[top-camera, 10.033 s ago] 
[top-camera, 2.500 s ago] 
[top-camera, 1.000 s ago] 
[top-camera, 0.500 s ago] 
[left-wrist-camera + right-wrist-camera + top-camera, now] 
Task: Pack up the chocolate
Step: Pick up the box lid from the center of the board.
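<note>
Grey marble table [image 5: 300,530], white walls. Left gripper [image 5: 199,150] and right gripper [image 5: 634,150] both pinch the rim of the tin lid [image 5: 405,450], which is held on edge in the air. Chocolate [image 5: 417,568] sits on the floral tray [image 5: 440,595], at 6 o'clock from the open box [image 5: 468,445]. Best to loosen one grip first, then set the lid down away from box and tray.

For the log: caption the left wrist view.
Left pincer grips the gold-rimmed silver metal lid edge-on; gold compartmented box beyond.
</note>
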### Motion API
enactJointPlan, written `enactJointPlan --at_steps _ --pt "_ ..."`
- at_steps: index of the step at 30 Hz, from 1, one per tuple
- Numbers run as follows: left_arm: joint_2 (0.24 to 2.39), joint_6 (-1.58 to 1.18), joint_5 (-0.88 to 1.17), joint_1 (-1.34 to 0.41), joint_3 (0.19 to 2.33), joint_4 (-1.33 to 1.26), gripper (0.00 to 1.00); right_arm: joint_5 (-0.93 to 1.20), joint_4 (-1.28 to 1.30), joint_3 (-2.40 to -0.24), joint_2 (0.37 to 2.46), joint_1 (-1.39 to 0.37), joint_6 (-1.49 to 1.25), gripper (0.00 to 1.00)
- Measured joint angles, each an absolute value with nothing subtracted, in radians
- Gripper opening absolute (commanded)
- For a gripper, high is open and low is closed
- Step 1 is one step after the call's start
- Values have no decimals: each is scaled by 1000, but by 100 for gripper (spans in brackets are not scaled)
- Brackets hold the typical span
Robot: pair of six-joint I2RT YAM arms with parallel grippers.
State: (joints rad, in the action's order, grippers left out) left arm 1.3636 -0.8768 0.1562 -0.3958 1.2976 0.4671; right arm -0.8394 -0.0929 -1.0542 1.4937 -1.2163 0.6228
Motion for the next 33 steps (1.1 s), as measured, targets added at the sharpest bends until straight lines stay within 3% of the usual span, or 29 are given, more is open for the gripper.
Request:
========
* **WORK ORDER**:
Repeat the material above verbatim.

* **EXERCISE OUTPUT**:
[top-camera, 10.033 s ago] 
[top-camera, 2.500 s ago] 
[top-camera, 1.000 s ago] 
[top-camera, 0.500 s ago] 
[left-wrist-camera + right-wrist-camera + top-camera, now] 
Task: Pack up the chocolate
Step: Pick up the box lid from the center of the board.
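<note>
Grey marble table [image 5: 300,530], white walls. Left gripper [image 5: 199,150] and right gripper [image 5: 634,150] both pinch the rim of the tin lid [image 5: 405,450], which is held on edge in the air. Chocolate [image 5: 417,568] sits on the floral tray [image 5: 440,595], at 6 o'clock from the open box [image 5: 468,445]. Best to loosen one grip first, then set the lid down away from box and tray.

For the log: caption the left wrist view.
Left pincer grips the gold-rimmed silver metal lid edge-on; gold compartmented box beyond.
</note>
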### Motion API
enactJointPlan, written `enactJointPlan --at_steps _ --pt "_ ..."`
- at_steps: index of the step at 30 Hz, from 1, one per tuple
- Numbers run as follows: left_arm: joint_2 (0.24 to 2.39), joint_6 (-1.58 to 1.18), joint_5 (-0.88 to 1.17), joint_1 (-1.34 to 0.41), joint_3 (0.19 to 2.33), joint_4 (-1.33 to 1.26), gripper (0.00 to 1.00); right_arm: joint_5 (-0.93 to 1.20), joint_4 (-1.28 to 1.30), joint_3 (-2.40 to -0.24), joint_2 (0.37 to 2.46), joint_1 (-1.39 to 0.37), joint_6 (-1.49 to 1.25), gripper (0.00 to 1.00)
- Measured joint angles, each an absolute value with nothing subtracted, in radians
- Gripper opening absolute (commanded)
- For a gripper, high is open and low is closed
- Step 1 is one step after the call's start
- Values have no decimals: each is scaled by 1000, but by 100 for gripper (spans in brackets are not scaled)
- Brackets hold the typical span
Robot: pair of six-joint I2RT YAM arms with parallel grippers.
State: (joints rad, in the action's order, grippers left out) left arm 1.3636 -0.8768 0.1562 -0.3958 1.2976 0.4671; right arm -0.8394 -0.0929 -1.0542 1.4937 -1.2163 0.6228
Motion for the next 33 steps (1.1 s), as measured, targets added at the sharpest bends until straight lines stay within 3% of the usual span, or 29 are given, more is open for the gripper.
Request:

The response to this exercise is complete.